Durante as enchentes históricas que atingiram o Rio Grande do Sul em 2024, as redes sociais serviram como ferramentas para prestar socorro às vítimas, divulgação de informações e mobilização de voluntários, mas também viraram terreno fértil para a disseminação de desinformação, golpes e exposição imprudente ao perigo em busca de engajamento. O episódio escancarou um dilema cada vez mais presente em tempos de crise: quando a linha entre utilidade pública e espetáculo digital se desfaz, o risco não está apenas nas águas que avançam, mas também na forma como escolhemos nos comportar diante delas — e diante das câmeras. O debate também vem ganhando relevância em outros lugares do mundo, como na Austrália, onde a frequência crescente de enchentes provocadas pelas mudanças climáticas tem revelado uma face ainda mais perigosa da era digital: a exposição deliberada a situações de risco extremo com o objetivo de produzir conteúdo para redes sociais.
Selfies em enchentes: um negócio arriscado
Quase 700 resgates foram realizados em Nova Gales do Sul, na Austrália, durante chuvas torrenciais recentes. Quatro pessoas morreram. Mesmo com alertas oficiais sobre as condições perigosas, vídeos continuam a surgir mostrando indivíduos caminhando por áreas alagadas, dirigindo por estradas submersas ou até escalando árvores e estruturas para filmar rios transbordados. Em um dos casos mais alarmantes, um jovem apareceu em pé sobre um tronco coberto de musgo que atravessava um rio em cheia — um deslize e ele teria sido arrastado pelas águas. Em outro vídeo, uma mulher caminha em meio à correnteza enquanto grava sua travessia. Cenas semelhantes se multiplicaram durante as enchentes em Townsville no início do ano e em episódios anteriores envolvendo ciclones na costa de Queensland, onde moradores chegaram a surfar em ondas perigosas ou nadar em enchentes como forma de entretenimento.

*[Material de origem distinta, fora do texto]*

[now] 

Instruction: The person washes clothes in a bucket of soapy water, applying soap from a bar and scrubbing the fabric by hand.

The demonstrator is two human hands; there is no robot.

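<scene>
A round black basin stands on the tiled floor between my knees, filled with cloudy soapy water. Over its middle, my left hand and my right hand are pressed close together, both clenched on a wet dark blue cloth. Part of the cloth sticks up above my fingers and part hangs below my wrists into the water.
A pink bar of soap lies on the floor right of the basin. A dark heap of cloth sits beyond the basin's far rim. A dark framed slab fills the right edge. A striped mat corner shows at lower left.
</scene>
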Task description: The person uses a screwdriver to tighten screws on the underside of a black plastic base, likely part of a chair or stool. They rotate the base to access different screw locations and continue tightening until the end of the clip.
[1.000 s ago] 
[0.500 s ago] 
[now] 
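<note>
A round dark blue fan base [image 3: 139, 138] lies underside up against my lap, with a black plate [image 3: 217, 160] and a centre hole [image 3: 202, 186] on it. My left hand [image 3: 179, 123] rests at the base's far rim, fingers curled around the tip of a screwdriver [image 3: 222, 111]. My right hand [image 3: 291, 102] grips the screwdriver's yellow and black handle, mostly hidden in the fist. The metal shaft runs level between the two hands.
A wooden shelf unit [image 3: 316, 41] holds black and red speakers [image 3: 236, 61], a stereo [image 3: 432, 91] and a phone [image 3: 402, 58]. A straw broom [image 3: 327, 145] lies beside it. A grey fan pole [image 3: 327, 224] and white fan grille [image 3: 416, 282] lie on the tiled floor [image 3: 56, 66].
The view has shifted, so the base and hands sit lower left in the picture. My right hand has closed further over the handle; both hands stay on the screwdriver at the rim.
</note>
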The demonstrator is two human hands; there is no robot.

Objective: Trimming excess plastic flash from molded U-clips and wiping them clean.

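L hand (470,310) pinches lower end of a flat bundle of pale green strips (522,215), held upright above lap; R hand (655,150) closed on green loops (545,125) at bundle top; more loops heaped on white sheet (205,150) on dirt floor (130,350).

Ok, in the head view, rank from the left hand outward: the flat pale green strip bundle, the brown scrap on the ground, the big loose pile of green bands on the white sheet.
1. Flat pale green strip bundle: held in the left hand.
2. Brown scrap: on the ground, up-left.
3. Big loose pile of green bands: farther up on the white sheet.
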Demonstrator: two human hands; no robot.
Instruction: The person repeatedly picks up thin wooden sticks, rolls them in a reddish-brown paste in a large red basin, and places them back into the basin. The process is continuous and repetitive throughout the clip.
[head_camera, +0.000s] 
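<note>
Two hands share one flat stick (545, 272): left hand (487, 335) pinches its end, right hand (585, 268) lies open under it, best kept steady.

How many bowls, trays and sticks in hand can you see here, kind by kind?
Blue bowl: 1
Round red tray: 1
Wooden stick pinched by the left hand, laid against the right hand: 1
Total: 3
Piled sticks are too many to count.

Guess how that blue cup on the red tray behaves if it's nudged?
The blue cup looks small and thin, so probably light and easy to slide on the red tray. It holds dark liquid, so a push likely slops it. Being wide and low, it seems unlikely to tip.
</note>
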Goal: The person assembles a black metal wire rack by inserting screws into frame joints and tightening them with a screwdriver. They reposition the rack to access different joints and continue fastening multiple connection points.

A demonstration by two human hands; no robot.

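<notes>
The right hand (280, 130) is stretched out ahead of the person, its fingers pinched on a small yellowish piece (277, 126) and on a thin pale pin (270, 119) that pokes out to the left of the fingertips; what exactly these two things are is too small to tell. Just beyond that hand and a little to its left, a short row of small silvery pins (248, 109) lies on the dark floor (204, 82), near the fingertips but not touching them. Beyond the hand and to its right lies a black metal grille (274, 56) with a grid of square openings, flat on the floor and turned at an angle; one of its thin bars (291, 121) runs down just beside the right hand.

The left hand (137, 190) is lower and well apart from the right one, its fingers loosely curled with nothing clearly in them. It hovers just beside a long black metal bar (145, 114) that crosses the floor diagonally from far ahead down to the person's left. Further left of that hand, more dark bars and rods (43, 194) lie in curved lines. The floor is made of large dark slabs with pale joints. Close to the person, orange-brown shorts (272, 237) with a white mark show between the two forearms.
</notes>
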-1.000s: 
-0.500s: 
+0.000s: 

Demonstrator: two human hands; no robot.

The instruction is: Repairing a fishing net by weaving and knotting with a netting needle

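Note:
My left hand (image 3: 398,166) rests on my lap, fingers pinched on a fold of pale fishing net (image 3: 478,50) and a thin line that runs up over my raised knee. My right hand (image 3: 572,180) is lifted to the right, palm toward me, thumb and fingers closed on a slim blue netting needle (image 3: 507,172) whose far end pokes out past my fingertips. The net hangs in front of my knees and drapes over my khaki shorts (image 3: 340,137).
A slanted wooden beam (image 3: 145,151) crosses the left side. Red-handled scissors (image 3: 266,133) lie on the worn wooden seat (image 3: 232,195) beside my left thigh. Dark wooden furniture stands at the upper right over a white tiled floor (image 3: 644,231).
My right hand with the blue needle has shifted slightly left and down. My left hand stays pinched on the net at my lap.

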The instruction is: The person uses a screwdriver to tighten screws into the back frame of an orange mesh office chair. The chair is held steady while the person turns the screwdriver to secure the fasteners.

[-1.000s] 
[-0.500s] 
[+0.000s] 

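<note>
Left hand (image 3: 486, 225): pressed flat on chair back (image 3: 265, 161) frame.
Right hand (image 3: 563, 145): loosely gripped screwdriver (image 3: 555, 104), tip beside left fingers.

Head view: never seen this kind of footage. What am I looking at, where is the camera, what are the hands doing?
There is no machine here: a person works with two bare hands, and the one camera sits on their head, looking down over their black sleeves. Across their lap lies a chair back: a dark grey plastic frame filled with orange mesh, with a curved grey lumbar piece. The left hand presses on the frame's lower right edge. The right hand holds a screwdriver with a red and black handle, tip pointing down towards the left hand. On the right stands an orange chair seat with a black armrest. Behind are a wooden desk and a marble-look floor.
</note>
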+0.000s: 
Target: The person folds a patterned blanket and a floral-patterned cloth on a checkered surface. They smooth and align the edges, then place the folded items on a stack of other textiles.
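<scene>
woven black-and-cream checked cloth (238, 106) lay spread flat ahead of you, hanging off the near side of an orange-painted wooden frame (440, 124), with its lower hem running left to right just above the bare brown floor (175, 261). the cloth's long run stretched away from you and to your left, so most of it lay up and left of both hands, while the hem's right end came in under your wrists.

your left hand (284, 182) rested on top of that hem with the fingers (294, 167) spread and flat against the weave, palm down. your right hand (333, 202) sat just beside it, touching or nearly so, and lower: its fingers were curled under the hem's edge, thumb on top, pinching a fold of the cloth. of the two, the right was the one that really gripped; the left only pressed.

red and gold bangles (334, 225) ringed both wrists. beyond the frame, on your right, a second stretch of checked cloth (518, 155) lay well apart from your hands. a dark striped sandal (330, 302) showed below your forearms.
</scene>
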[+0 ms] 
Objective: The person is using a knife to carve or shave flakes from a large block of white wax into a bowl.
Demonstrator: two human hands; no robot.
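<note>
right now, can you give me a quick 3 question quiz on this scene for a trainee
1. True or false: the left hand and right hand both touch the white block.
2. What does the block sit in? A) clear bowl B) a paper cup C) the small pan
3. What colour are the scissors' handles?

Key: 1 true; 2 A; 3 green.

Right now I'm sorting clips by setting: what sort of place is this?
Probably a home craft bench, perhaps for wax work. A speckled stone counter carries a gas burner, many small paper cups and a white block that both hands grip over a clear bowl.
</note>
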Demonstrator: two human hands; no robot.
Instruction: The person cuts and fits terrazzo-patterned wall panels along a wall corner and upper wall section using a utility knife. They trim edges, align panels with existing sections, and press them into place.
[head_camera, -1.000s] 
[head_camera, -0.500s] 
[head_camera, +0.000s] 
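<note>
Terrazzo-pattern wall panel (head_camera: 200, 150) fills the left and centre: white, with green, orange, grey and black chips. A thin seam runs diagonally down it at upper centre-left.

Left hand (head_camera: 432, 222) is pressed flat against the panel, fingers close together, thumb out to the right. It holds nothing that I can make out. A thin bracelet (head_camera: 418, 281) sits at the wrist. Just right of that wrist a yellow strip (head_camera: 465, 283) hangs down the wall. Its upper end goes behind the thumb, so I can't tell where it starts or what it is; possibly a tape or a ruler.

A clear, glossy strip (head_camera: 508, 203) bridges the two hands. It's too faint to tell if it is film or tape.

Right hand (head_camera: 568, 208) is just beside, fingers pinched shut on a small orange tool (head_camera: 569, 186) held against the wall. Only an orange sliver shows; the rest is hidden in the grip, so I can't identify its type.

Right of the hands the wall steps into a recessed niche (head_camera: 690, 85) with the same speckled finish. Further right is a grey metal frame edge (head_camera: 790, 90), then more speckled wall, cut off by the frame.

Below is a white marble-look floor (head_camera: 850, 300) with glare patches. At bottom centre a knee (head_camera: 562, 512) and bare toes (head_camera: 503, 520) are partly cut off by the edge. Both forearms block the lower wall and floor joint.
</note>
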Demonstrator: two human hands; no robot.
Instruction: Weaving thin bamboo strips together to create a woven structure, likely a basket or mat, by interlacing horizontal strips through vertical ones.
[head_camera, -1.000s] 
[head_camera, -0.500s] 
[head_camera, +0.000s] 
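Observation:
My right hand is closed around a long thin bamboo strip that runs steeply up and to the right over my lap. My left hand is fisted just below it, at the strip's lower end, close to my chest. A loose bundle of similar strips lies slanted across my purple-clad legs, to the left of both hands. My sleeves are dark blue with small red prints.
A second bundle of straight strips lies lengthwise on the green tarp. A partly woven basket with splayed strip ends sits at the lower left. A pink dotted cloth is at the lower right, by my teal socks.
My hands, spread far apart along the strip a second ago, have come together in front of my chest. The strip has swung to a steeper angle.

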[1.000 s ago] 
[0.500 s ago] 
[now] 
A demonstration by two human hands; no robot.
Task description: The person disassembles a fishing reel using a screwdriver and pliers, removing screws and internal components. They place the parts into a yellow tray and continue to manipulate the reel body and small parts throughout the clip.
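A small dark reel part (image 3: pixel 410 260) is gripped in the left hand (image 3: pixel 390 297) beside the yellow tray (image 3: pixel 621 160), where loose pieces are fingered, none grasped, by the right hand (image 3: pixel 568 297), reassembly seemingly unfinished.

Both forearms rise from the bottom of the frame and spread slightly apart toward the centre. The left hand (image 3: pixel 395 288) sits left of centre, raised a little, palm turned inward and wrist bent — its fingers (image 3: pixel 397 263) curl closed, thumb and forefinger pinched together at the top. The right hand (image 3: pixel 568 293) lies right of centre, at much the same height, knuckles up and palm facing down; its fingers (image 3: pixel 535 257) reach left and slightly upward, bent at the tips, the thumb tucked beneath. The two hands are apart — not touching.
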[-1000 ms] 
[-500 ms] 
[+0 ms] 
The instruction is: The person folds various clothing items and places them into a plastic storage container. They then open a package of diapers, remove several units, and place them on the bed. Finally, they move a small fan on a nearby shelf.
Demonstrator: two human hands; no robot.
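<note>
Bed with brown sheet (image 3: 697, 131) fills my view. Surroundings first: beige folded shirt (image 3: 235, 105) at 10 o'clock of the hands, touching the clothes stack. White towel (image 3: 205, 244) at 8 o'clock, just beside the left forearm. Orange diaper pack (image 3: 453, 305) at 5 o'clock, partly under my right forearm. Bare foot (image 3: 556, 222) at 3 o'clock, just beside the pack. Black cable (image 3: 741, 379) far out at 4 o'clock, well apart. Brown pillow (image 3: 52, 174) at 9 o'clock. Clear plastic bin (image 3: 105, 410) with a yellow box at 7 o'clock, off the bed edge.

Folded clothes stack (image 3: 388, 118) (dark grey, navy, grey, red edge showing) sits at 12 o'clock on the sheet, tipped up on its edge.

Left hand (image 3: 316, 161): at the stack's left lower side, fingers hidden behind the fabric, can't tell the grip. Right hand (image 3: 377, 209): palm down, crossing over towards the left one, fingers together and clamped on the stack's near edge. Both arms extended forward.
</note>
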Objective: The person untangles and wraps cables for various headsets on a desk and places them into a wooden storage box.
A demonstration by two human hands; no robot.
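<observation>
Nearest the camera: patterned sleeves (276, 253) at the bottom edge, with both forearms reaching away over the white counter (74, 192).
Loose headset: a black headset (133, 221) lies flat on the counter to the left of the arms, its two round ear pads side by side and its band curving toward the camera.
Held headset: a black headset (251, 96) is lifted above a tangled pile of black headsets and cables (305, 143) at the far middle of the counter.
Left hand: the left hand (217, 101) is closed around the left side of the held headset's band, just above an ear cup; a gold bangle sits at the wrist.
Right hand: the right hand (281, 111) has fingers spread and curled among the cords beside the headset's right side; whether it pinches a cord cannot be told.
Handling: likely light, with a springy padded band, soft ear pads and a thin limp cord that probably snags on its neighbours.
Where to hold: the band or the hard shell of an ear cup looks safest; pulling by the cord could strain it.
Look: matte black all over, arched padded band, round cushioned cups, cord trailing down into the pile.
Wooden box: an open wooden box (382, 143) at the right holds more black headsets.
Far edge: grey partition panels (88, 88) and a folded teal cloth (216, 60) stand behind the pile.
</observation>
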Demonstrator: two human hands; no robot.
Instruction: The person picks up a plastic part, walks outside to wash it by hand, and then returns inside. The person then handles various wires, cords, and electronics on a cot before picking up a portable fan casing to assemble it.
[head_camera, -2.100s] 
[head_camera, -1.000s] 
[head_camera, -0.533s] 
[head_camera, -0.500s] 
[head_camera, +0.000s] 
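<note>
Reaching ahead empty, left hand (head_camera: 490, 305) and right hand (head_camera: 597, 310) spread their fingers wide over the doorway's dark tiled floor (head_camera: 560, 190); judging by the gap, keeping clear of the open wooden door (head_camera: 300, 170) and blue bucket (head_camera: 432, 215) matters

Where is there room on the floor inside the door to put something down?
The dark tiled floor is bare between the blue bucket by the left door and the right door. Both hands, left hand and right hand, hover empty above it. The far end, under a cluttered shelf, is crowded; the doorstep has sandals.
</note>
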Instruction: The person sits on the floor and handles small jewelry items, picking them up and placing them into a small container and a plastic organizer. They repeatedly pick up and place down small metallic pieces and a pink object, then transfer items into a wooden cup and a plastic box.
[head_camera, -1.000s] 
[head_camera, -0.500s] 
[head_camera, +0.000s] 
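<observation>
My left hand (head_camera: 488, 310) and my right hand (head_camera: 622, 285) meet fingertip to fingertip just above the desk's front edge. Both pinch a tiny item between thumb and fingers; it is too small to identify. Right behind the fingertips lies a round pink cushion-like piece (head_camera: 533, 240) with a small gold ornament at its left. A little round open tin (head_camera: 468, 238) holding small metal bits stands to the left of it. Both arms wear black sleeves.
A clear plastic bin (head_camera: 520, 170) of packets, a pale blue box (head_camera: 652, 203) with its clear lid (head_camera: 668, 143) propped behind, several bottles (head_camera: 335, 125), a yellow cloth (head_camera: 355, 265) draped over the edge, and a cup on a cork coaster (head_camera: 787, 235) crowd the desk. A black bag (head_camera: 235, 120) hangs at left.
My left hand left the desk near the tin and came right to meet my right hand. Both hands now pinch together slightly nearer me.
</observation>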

Redes sociais e o culto ao risco
Para especialistas, esse comportamento está longe de ser apenas imprudência. É um fenômeno social que envolve reconhecimento, validação e recompensa algorítmica — a viralização de vídeos de risco transforma indivíduos em personagens de destaque nas redes, ainda que por alguns minutos. “Lesões relacionadas a selfies já são reconhecidas como um problema de saúde pública. Agora, com os eventos climáticos extremos, o risco cresce ainda mais”, alerta Amy Peden, pesquisadora da Escola de Saúde Populacional da Universidade de New South Wales, na Austrália. Segundo ela, há uma falsa sensação de controle e de segurança gerada por vídeos em que tudo termina bem. Isso incentiva o comportamento de imitação e diminui a percepção de perigo, especialmente entre jovens e em comunidades que sofrem de “fadiga de alerta” após múltiplos desastres.
Prevenção além dos avisos
As estratégias convencionais de prevenção — como placas de alerta, barreiras físicas ou zonas proibidas para selfies — têm eficácia limitada. Muitos ignoram os avisos, guiados por uma combinação de hábito digital, busca por visibilidade e a falsa ideia de que “nada vai acontecer”. Por isso, os pesquisadores defendem uma abordagem mais ampla, integrando educação digital, campanhas de conscientização mais diretas e a responsabilização das plataformas. Isso inclui o uso de avisos mais claros, menos técnicos e mais contundentes, além da sinalização de conteúdo perigoso. “A frase ‘área de risco’ pode não significar nada para um adolescente. Já ‘você pode morrer aqui’ comunica com mais clareza”, aponta Samuel Cornell, coautor do estudo.
O papel das plataformas
As redes sociais, argumentam os pesquisadores, também têm responsabilidade. Deveriam sinalizar conteúdos de risco, apoiar campanhas educativas e, em contextos de desastre, promover mensagens oficiais de segurança. Nos últimos anos, algumas plataformas começaram a implementar medidas nesse sentido, mas elas ainda são tímidas frente ao volume e à viralização de conteúdos perigosos.
O que fazer em meio a um desastre
Os autores do estudo alertam: Se você estiver em uma área atingida por enchentes, a primeira orientação é clara: siga os alertas dos serviços de emergência e não entre em áreas alagadas, mesmo que pareçam seguras. E se for registrar algo com o celular: evite se expor ao risco, mesmo por poucos segundos; reflita antes de postar (sua segurança vale mais do que qualquer visualização); não incentive comportamentos perigosos com legendas que normalizam o risco; e use suas redes para o bem: divulgue informações verificadas e ajude a espalhar alertas oficiais.
Os dois concluem enfatizando que transformar tragédias em conteúdo pode custar caro tanto para quem publica como para quem assiste. Em tempos de clima extremo, cada postagem carrega um peso. E, às vezes, uma vida.